In a Connectiv/SIIA webinar on June 3, Chris Walker, Deputy Division Chief of the International Monetary Fund, offered an overview of how government and financial institutions are attempting to combat the crisis as well as economic forecasts for the U.S. and other advanced and emerging economies based on IMF research that can be found here.

Prior to the COVID-19 pandemic, the IMF had predicted the U.S. economy would grow at a rate of 2.3 percent in 2020—basically the same rate of growth for the last 10 years. Now, however, the IMF has dramatically revised its forecast, suggesting a drop of 5.9 percent for the U.S. and 7.5 percent for the Euro area this year.

“Anticipated drop per person worldwide is considered to be much sharper than during the 2009 financial crisis, which at the time was consider the gravest financial crisis since the Great Depression,” said Walker. “That highlights the scale of what we are dealing with.”

Governments and financial institutions have also taken actions not seen since 2009 (and in many cases, exceeding those measures) in an effort to preserve economies, including paycheck protection, loans for small business and individual rebates, as well as the Federal Reserve cutting interest rates to nearly zero.

“If you consider the three packages passed by Congress, that’s an increase in spending of about $3 trillion or 3% of the total GDP,” said Walker. “The Fed has provided a huge amount of credit support to the corporate sector and even extended lending to municipalities. Interest on a 10-year bond is now well below 1%, something no one anticipated the U.S. would ever reach.”

A recovery path depends on several factors, most notably a resurgence of COVID-19 in the second half of 2020 and 2021. “Our initial estimate is that we will not have a V-shape recovery for advanced economies–it’s actually shaped more like a check-mark with a sharp drop followed by a more gradual recovery over time,” said Walker. “Most risks are to the downside, with the first downside scenario being the outbreak lasts longer than originally anticipated. That means that at the toughest point, growth will be 2% or 3% worse than what we forecast. For example, the forecast for the U.S. is minus 5.9% for 2020 but that could end up being a loss of 8%.”

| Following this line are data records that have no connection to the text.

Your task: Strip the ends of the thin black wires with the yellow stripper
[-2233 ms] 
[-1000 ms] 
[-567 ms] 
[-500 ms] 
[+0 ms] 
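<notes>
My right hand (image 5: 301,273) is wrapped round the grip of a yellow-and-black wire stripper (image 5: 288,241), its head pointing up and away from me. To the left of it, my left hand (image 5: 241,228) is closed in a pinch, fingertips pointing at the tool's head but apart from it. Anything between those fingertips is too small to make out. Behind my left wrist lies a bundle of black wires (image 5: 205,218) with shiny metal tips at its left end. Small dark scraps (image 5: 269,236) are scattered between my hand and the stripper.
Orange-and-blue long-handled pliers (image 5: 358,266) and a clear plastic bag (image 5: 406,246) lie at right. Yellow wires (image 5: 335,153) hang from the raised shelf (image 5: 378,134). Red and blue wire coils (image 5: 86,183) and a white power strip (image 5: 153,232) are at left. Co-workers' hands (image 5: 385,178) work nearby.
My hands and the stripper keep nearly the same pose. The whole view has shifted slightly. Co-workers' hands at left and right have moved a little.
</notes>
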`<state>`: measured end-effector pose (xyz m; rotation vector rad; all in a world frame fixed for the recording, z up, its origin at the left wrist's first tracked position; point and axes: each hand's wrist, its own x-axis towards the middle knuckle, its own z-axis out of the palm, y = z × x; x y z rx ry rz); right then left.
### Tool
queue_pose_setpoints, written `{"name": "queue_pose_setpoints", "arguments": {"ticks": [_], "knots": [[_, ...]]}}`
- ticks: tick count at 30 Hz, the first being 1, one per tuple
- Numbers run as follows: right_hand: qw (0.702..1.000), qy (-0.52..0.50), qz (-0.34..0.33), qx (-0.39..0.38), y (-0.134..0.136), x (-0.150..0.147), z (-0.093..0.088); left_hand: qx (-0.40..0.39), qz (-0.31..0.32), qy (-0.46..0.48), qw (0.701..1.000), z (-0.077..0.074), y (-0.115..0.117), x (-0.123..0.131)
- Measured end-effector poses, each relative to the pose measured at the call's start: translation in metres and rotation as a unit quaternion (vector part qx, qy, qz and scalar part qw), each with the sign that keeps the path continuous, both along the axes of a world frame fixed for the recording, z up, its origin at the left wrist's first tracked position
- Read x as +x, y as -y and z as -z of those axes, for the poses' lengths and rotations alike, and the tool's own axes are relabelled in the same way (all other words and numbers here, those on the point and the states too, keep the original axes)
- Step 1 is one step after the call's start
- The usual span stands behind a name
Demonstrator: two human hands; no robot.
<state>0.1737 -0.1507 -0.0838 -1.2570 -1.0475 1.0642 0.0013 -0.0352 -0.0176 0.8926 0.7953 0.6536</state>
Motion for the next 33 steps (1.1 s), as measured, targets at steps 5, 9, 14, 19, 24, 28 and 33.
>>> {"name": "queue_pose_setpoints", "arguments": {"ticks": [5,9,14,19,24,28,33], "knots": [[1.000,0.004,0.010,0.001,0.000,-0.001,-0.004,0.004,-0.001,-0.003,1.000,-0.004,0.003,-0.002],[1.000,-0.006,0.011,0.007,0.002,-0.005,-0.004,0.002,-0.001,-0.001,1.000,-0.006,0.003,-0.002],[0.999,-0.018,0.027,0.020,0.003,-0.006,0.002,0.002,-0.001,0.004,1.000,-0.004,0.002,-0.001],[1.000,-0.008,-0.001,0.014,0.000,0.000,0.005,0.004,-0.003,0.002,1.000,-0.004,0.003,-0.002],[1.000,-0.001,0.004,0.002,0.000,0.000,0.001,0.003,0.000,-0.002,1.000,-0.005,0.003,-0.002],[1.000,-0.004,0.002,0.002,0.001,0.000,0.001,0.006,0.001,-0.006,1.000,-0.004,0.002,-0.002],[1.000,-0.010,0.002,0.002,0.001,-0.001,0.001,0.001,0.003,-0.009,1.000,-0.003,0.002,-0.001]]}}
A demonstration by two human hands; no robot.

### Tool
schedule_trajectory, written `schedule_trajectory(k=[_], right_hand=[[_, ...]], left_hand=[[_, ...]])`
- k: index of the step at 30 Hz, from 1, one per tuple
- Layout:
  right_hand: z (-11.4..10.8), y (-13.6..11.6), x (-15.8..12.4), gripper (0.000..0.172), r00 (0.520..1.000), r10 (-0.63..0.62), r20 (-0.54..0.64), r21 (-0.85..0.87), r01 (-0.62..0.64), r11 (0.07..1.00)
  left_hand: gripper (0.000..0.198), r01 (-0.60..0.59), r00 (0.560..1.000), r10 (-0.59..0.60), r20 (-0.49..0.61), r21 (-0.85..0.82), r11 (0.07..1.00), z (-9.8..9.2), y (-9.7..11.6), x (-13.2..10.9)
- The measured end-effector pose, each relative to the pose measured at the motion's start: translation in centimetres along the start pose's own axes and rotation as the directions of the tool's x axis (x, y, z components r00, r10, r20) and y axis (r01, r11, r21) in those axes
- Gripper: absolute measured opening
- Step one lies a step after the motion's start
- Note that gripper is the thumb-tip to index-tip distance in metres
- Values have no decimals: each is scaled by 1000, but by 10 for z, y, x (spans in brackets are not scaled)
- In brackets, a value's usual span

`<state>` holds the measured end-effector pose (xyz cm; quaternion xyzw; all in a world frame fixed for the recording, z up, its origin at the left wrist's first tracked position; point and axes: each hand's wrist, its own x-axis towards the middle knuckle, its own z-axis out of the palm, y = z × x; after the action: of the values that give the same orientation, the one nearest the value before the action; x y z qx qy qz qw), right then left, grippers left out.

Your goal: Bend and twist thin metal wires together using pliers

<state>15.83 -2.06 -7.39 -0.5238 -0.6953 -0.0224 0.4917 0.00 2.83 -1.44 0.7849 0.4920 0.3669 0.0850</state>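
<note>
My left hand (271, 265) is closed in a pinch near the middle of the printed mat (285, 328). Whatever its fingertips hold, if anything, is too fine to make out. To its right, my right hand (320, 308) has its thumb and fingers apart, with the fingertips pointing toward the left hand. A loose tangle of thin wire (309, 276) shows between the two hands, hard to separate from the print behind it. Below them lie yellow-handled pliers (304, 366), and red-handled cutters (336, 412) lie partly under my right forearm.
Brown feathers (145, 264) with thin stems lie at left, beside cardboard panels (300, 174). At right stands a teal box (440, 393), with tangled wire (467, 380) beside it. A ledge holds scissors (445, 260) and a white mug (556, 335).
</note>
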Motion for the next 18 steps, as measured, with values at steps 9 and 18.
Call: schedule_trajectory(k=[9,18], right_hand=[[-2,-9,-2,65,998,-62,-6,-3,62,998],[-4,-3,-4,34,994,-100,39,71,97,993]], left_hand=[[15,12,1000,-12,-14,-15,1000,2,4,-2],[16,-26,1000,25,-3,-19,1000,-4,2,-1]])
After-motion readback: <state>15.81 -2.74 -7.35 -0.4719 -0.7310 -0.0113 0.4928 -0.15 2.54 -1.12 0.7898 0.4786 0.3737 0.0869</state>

On the bright side, neither the U.S. government nor world economic institutions have exhausted their means of support. “We can’t borrow indefinitely even at these rates and not expect to see repercussions,” said Walker. “However, we are far from limit of support that the government can provide. If you can issue debt at less than zero percent and it can be used to support economic activity, that is an opportunity.”